Activity. Your answer must be a word-for-word copy of the data.

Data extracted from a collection
= Beginning of Section =

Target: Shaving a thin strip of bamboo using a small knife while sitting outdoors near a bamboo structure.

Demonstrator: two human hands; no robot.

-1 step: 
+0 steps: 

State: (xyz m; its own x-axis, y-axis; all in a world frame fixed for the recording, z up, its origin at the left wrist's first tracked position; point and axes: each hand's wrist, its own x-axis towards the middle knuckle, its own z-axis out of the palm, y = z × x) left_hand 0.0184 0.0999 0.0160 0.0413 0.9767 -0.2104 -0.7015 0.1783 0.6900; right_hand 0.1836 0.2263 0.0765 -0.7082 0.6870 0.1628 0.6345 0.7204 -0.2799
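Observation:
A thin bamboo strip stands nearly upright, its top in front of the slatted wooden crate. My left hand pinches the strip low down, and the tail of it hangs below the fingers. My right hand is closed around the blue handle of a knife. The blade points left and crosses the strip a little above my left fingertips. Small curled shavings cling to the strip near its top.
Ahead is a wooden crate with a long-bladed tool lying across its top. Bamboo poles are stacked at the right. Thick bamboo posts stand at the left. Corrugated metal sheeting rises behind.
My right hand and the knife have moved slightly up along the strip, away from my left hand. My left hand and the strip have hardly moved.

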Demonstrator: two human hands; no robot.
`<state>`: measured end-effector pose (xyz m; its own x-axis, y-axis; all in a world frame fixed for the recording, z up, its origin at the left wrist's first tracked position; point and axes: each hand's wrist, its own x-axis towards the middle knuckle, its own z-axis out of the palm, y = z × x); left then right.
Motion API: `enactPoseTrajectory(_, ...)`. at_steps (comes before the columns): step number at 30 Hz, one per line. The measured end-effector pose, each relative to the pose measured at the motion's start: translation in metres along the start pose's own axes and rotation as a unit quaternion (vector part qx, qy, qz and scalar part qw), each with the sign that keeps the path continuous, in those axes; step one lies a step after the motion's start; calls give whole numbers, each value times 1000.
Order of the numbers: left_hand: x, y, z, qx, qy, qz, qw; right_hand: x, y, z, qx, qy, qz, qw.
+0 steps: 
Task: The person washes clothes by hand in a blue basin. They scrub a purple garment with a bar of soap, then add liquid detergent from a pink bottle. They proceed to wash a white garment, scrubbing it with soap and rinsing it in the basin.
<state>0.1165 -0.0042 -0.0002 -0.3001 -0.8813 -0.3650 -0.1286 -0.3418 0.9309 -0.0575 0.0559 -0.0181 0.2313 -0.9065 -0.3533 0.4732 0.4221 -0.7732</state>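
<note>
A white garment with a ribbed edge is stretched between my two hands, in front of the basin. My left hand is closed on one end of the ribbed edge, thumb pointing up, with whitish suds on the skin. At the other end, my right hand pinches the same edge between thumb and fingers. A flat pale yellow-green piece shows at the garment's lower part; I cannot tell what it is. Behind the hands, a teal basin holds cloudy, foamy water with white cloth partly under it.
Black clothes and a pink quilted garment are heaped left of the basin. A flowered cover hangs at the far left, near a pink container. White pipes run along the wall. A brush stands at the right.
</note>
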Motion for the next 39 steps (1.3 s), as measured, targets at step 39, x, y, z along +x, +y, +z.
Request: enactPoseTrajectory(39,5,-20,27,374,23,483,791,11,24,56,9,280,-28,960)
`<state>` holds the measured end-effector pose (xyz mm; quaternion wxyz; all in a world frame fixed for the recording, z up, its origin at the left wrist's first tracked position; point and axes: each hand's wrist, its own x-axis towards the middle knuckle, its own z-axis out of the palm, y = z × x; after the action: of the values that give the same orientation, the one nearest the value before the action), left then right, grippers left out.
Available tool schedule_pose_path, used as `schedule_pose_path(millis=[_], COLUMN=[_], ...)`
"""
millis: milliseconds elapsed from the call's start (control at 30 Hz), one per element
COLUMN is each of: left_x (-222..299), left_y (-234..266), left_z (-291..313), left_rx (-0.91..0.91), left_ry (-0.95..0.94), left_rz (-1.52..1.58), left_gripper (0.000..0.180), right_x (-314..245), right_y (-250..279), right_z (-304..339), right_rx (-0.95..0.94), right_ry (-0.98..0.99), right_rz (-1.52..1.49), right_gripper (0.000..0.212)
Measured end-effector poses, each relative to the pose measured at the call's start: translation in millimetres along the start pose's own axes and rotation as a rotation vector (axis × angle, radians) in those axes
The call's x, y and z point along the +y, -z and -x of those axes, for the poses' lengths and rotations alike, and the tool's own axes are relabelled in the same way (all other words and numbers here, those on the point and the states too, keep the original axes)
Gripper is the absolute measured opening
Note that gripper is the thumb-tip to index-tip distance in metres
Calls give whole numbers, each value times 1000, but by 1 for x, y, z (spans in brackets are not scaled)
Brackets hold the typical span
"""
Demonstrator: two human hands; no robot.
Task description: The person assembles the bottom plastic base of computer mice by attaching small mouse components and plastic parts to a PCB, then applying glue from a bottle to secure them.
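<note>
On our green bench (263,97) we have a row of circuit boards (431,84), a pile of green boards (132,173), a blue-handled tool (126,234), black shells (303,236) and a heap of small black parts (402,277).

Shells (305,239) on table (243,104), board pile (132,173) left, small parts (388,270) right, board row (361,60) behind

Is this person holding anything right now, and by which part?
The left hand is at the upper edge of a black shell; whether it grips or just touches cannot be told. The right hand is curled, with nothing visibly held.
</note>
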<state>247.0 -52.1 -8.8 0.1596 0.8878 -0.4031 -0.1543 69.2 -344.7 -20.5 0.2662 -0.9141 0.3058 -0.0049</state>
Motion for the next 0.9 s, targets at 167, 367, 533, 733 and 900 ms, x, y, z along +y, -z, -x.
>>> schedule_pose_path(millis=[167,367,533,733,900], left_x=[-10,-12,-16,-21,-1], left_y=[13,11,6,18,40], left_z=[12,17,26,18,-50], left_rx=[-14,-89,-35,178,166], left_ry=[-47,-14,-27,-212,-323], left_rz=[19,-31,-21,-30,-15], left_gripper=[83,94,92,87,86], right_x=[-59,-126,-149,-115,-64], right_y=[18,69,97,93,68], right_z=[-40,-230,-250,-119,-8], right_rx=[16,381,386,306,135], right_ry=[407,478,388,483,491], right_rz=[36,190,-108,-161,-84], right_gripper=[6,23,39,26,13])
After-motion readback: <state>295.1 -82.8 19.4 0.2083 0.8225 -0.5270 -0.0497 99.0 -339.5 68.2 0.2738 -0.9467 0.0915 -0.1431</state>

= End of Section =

Your response.
Target: Shaving a thin strip of bamboo using a small knife while sitting outdoors near a bamboo structure.

Demonstrator: two human hands; no robot.

-1 step: 
+0 steps: 

State: (xyz m; its own x-axis, y-axis; all in a world frame fixed for the recording, z up, its origin at the left wrist's first tracked position; point and axes: each hand's wrist, its own x-axis towards the middle knuckle, its own z-axis out of the palm, y = z × x) left_hand 0.0184 0.0999 0.0160 0.0413 0.9767 -0.2104 -0.7015 0.1783 0.6900; right_hand 0.1836 0.2263 0.0765 -0.7082 0.6870 0.1628 0.6345 0.7204 -0.2799
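Observation:
A thin bamboo strip stands nearly upright, its top in front of the slatted wooden crate. My left hand pinches the strip low down, and the tail of it hangs below the fingers. My right hand is closed around the blue handle of a knife. The blade points left and crosses the strip a little above my left fingertips. Small curled shavings cling to the strip near its top.
Ahead is a wooden crate with a long-bladed tool lying across its top. Bamboo poles are stacked at the right. Thick bamboo posts stand at the left. Corrugated metal sheeting rises behind.
My right hand and the knife have moved slightly up along the strip, away from my left hand. My left hand and the strip have hardly moved.
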
Demonstrator: two human hands; no robot.
`<state>`: measured end-effector pose (xyz m; its own x-axis, y-axis; all in a world frame fixed for the recording, z up, its origin at the left wrist's first tracked position; point and axes: each hand's wrist, its own x-axis towards the middle knuckle, its own z-axis out of the palm, y = z × x); left then right.
Motion API: `enactPoseTrajectory(_, ...)`. at_steps (comes before the columns): step number at 30 Hz, one per line. The measured end-effector pose, each relative to the pose measured at the motion's start: translation in metres along the start pose's own axes and rotation as a unit quaternion (vector part qx, qy, qz and scalar part qw), each with the sign that keeps the path continuous, in those axes; step one lies a step after the motion's start; calls give whole numbers, each value times 1000.
Order of the numbers: left_hand: x, y, z, qx, qy, qz, qw; right_hand: x, y, z, qx, qy, qz, qw.
+0 steps: 
Task: The person washes clothes by hand in a blue basin. They scrub a purple garment with a bar of soap, then add liquid detergent from a pink bottle. They proceed to wash a white garment, scrubbing it with soap and rinsing it in the basin.
<state>0.1165 -0.0042 -0.0002 -0.3001 -0.8813 -0.3650 -0.1286 -0.3418 0.9309 -0.0575 0.0559 -0.0181 0.2313 -0.9065 -0.3533 0.4732 0.4221 -0.7732</state>
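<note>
A white garment with a ribbed edge is stretched between my two hands, in front of the basin. My left hand is closed on one end of the ribbed edge, thumb pointing up, with whitish suds on the skin. At the other end, my right hand pinches the same edge between thumb and fingers. A flat pale yellow-green piece shows at the garment's lower part; I cannot tell what it is. Behind the hands, a teal basin holds cloudy, foamy water with white cloth partly under it.
Black clothes and a pink quilted garment are heaped left of the basin. A flowered cover hangs at the far left, near a pink container. White pipes run along the wall. A brush stands at the right.
</note>
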Motion for the next 39 steps (1.3 s), as measured, targets at step 39, x, y, z along +x, +y, +z.
Request: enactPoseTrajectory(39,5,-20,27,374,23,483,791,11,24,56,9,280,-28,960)
`<state>` holds the measured end-effector pose (xyz mm; quaternion wxyz; all in a world frame fixed for the recording, z up, its origin at the left wrist's first tracked position; point and axes: each hand's wrist, its own x-axis towards the middle knuckle, its own z-axis out of the palm, y = z × x; after the action: of the values that give the same orientation, the one nearest the value before the action), left then right, grippers left out.
Available tool schedule_pose_path, used as `schedule_pose_path(millis=[_], COLUMN=[_], ...)`
"""
millis: milliseconds elapsed from the call's start (control at 30 Hz), one per element
COLUMN is each of: left_x (-222..299), left_y (-234..266), left_z (-291..313), left_rx (-0.91..0.91), left_ry (-0.95..0.94), left_rz (-1.52..1.58), left_gripper (0.000..0.180), right_x (-314..245), right_y (-250..279), right_z (-304..339), right_rx (-0.95..0.94), right_ry (-0.98..0.99), right_rz (-1.52..1.49), right_gripper (0.000..0.212)
Measured end-effector poses, each relative to the pose measured at the call's start: translation in millimetres along the start pose's own axes and rotation as a rotation vector (axis × angle, radians) in those axes
The call's x, y and z point along the +y, -z and -x of those axes, for the poses' lengths and rotations alike, and the tool's own axes are relabelled in the same way (all other words and numbers here, those on the point and the states too, keep the original axes)
Gripper is the absolute measured opening
Note that gripper is the thumb-tip to index-tip distance in metres
Calls give whole numbers, each value times 1000, but by 1 for x, y, z (spans in brackets are not scaled)
Brackets hold the typical span
"""
Demonstrator: two human hands; no robot.
Task description: The person assembles the bottom plastic base of computer mice by attaching small mouse components and plastic parts to a PCB, then applying glue from a bottle to secure them.
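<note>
On our green bench (263,97) we have a row of circuit boards (431,84), a pile of green boards (132,173), a blue-handled tool (126,234), black shells (303,236) and a heap of small black parts (402,277).

Shells (305,239) on table (243,104), board pile (132,173) left, small parts (388,270) right, board row (361,60) behind

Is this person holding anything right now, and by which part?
The left hand is at the upper edge of a black shell; whether it grips or just touches cannot be told. The right hand is curled, with nothing visibly held.
</note>
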<state>247.0 -52.1 -8.8 0.1596 0.8878 -0.4031 -0.1543 69.2 -344.7 -20.5 0.2662 -0.9141 0.3058 -0.0049</state>
Motion for the next 0.9 s, targets at 167, 367, 533, 733 and 900 ms, x, y, z along +y, -z, -x.
>>> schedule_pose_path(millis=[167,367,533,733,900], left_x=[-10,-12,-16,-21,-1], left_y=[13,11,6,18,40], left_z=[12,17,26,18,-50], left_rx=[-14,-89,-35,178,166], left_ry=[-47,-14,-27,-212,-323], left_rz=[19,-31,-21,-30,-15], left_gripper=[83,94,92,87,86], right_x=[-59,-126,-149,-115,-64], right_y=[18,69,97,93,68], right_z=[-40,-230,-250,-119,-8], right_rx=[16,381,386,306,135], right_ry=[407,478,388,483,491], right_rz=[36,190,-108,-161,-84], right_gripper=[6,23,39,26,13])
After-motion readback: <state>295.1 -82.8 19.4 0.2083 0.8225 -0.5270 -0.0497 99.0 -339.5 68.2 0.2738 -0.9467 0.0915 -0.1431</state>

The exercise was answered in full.